§ BRIEF
Beneath this line is the data. Output exactly the lines from the line with "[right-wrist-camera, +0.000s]" to the line with "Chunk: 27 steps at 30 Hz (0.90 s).", both ends included, and nothing more.

§ DATA PROVIDED
┄┄┄┄┄┄
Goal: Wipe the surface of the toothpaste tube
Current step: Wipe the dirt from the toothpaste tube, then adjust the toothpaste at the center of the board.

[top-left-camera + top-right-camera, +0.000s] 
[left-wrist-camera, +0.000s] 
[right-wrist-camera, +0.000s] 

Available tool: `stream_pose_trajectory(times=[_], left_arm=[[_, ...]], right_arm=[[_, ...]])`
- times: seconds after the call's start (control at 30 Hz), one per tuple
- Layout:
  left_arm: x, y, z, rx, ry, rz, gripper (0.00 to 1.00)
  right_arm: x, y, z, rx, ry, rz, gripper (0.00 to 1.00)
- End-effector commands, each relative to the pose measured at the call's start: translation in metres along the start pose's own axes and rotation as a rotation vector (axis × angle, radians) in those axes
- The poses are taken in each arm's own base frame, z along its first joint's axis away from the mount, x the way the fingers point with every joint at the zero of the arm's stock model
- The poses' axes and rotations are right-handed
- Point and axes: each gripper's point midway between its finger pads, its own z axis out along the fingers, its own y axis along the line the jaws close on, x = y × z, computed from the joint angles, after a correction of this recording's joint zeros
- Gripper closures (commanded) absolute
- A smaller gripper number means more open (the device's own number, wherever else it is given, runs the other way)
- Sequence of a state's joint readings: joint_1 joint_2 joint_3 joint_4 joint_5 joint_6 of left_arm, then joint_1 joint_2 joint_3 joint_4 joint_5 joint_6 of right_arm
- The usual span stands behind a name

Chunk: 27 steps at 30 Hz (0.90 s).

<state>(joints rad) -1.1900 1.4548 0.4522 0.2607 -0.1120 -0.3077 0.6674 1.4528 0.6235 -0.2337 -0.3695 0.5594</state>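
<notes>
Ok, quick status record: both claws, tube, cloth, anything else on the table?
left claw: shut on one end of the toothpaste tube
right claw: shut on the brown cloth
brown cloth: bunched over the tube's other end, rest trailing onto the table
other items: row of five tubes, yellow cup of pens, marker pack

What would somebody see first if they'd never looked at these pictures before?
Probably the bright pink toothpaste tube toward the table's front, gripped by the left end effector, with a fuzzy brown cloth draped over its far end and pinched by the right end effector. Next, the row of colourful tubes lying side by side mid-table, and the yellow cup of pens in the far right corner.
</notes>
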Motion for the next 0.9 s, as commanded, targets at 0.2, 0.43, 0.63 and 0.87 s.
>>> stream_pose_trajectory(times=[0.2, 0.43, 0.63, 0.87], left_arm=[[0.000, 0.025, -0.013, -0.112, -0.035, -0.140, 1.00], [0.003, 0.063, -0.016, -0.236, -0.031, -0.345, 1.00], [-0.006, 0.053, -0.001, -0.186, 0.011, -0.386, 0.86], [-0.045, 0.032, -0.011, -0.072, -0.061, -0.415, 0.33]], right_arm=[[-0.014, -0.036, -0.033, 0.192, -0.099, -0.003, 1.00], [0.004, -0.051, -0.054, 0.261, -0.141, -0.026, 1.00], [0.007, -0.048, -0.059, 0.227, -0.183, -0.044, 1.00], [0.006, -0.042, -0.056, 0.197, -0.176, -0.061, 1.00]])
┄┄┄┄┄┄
§ TASK RESULT
[right-wrist-camera, +0.000s] 

Available tool: `stream_pose_trajectory(times=[_], left_arm=[[_, ...]], right_arm=[[_, ...]])`
- times: seconds after the call's start (control at 30 Hz), one per tuple
- Layout:
  left_arm: x, y, z, rx, ry, rz, gripper (0.00 to 1.00)
  right_arm: x, y, z, rx, ry, rz, gripper (0.00 to 1.00)
- End-effector commands, each relative to the pose measured at the call's start: translation in metres along the start pose's own axes and rotation as a rotation vector (axis × angle, radians) in those axes
- The poses are taken in each arm's own base frame, z along its first joint's axis away from the mount, x the way the fingers point with every joint at the zero of the arm's stock model
- The poses' axes and rotations are right-handed
- Point and axes: each gripper's point midway between its finger pads, its own z axis out along the fingers, its own y axis along the line the jaws close on, x = y × z, computed from the joint angles, after a correction of this recording's joint zeros
- Gripper closures (commanded) absolute
- A smaller gripper number means more open (the device's own number, wherever else it is given, runs the other way)
- Sequence of a state's joint readings: joint_1 joint_2 joint_3 joint_4 joint_5 joint_6 of left_arm, then joint_1 joint_2 joint_3 joint_4 joint_5 joint_6 of right_arm
- The usual span stands behind a name

Chunk: 27 steps at 30 Hz (0.90 s).

The response is finished, and the exercise is complete.